When the string "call" occurs in a line of the records, show that line.

*** Opening RECORDED INFORMATION ***

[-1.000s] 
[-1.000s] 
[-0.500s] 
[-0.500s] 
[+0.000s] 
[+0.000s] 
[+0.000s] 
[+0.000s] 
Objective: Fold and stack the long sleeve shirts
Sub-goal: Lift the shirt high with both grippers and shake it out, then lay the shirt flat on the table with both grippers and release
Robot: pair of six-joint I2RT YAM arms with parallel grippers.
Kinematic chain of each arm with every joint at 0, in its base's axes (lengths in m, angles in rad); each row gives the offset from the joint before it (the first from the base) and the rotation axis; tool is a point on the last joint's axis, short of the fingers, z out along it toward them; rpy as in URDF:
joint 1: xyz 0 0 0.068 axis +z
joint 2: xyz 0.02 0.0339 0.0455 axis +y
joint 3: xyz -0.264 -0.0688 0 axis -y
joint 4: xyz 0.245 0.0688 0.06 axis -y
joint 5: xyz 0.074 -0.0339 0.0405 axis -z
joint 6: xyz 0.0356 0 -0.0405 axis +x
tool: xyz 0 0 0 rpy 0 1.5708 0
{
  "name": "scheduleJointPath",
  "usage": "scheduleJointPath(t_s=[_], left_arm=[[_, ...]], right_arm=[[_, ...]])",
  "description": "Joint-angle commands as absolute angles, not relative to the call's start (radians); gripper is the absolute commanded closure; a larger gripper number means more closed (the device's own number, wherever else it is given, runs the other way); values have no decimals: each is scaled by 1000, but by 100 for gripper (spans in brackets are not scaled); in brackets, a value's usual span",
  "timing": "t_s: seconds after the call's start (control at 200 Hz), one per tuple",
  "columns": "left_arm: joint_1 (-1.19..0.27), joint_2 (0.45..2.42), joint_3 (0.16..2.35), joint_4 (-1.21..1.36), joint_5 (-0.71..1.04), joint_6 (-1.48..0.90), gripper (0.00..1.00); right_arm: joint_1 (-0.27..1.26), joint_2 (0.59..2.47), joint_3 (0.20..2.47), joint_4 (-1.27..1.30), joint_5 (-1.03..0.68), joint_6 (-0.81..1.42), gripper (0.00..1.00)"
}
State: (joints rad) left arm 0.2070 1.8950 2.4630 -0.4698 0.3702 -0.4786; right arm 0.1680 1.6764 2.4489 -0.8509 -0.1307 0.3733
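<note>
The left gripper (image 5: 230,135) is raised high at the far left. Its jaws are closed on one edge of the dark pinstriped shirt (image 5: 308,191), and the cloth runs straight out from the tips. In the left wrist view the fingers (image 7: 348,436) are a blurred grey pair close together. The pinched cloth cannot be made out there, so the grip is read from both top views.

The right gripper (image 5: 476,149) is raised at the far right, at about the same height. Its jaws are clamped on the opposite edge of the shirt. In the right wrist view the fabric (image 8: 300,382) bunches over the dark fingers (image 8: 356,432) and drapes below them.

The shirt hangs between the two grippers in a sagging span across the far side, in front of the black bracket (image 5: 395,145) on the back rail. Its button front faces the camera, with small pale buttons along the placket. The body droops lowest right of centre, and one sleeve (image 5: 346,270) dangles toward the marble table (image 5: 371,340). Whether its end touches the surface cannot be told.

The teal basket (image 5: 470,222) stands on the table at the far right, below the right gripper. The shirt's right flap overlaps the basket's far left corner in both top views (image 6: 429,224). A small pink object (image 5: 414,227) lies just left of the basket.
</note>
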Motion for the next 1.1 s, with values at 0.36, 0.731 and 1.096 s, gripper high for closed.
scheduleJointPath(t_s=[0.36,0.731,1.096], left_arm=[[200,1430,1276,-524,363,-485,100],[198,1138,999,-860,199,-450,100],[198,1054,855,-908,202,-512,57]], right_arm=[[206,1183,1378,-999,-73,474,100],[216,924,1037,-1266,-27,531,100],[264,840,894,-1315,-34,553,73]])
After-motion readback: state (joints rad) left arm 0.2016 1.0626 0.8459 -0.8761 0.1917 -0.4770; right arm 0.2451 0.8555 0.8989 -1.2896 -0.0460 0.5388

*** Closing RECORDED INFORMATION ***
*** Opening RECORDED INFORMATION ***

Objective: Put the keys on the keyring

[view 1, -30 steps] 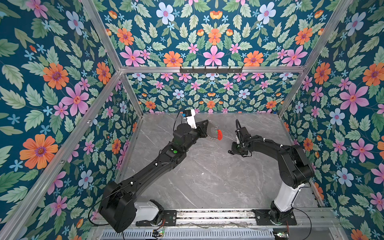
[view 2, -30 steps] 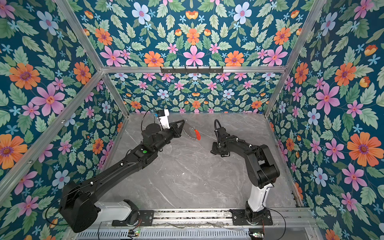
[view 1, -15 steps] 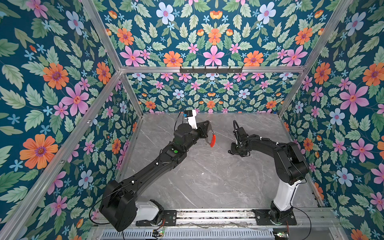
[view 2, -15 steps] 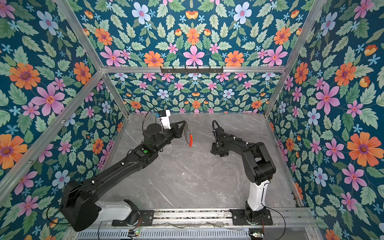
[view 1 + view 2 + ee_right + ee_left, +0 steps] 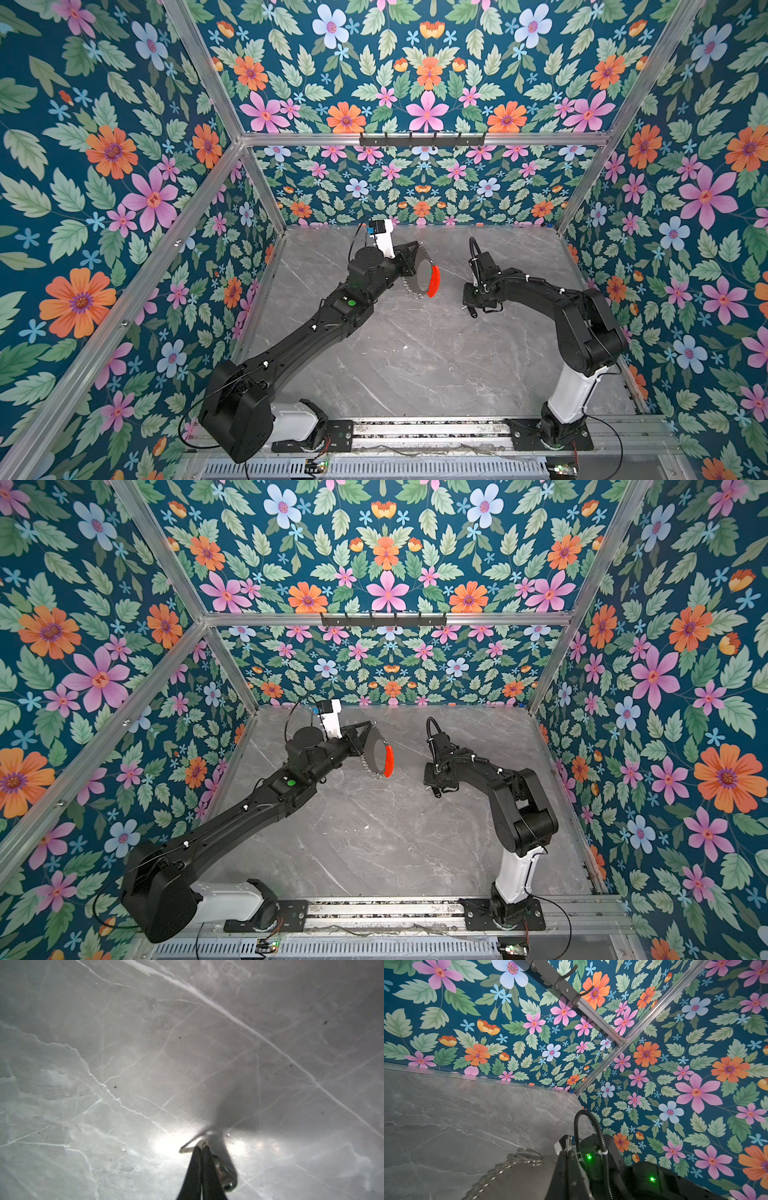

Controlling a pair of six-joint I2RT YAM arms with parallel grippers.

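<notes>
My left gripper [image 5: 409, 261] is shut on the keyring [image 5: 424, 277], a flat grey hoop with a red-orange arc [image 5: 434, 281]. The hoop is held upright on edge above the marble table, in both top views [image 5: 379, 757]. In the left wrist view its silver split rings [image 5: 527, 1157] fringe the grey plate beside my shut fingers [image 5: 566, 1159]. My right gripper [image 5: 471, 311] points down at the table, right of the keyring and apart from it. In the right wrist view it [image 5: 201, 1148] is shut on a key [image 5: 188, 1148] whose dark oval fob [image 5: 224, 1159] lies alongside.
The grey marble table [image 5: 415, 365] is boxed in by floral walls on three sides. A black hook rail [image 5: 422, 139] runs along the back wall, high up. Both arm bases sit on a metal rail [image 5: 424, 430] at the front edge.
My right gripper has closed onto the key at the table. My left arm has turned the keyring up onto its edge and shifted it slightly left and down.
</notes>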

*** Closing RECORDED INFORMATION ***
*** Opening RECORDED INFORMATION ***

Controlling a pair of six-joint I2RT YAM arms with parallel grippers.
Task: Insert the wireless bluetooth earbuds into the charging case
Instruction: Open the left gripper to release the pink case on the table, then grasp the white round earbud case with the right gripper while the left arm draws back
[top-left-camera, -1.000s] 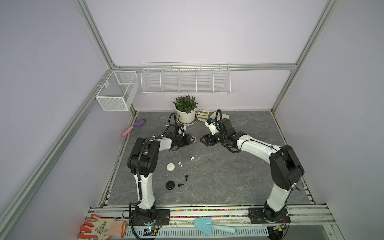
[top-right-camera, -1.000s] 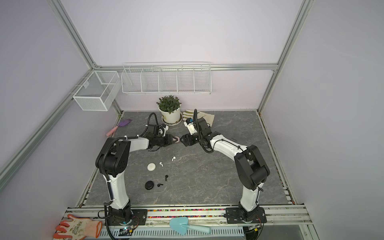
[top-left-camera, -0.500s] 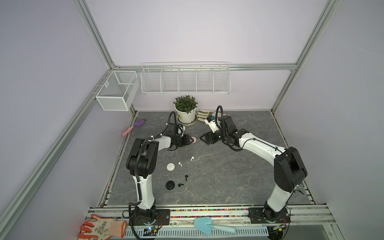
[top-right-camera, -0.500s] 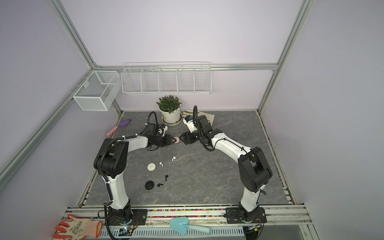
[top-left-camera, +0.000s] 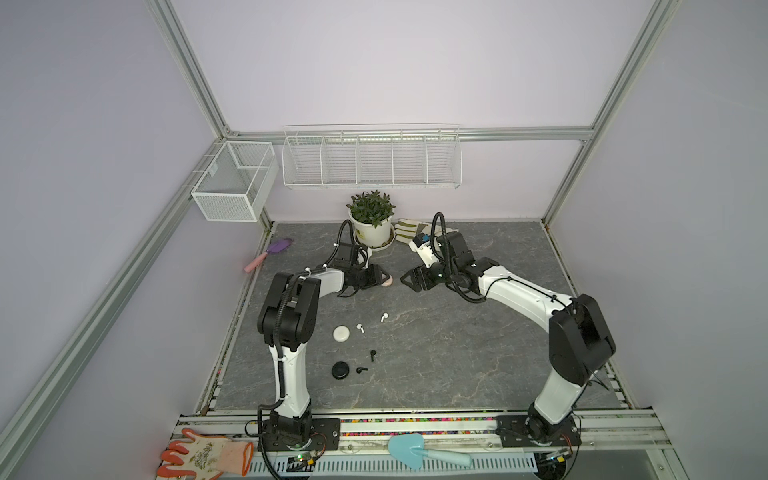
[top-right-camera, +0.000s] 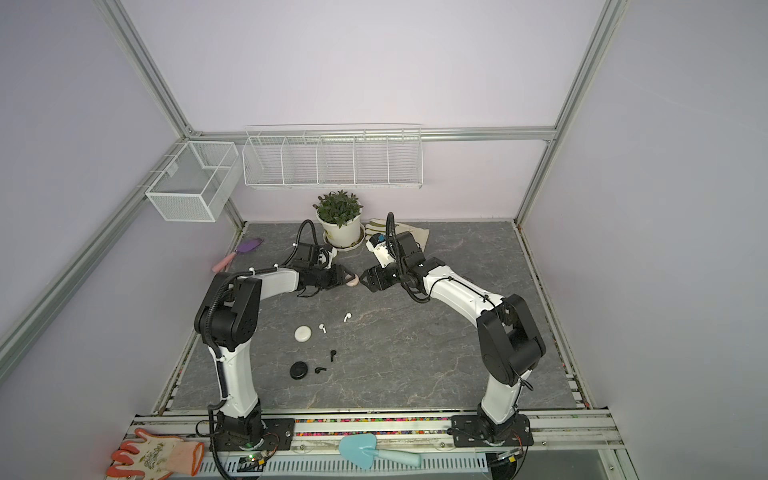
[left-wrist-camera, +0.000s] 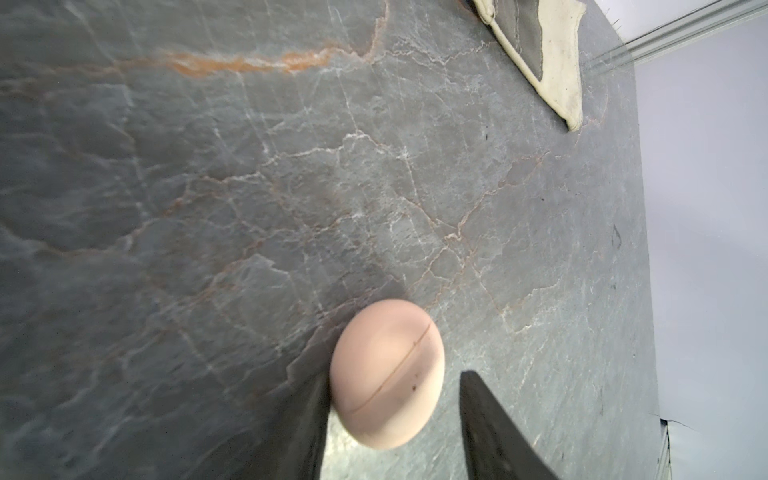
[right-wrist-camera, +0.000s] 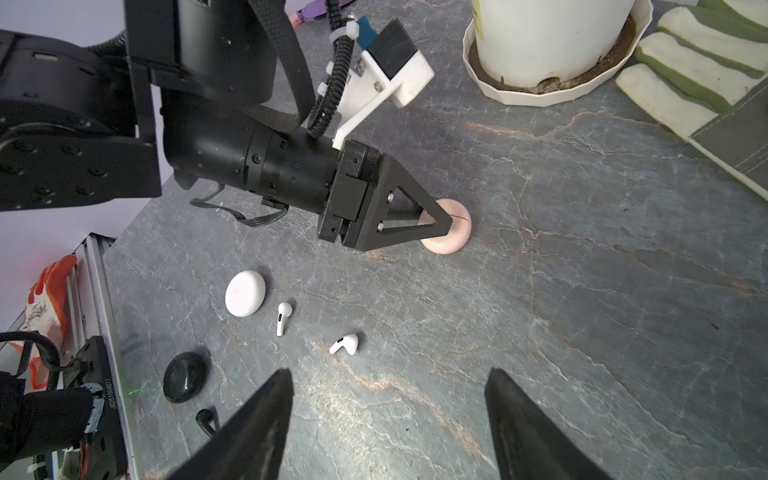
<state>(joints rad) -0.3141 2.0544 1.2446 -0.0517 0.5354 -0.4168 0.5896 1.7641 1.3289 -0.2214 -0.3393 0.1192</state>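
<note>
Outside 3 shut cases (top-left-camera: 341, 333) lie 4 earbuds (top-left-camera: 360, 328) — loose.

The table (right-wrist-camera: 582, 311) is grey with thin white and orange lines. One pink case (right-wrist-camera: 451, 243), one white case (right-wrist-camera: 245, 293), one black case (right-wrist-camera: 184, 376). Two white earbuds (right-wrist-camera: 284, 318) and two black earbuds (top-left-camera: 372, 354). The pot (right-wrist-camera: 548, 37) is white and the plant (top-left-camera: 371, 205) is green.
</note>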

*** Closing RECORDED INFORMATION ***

## [WRITTEN SOLUTION]
  "description": "Joint-angle commands as absolute angles, not relative to the call's start (radians); gripper is the absolute commanded closure; a larger gripper number means more closed (the device's own number, wherever else it is given, runs the other way); values have no decimals: each is scaled by 1000, but by 100 for gripper (spans in brackets are not scaled); in brackets, a value's usual span",
  "timing": "t_s: seconds after the call's start (control at 200 Hz), one per tuple",

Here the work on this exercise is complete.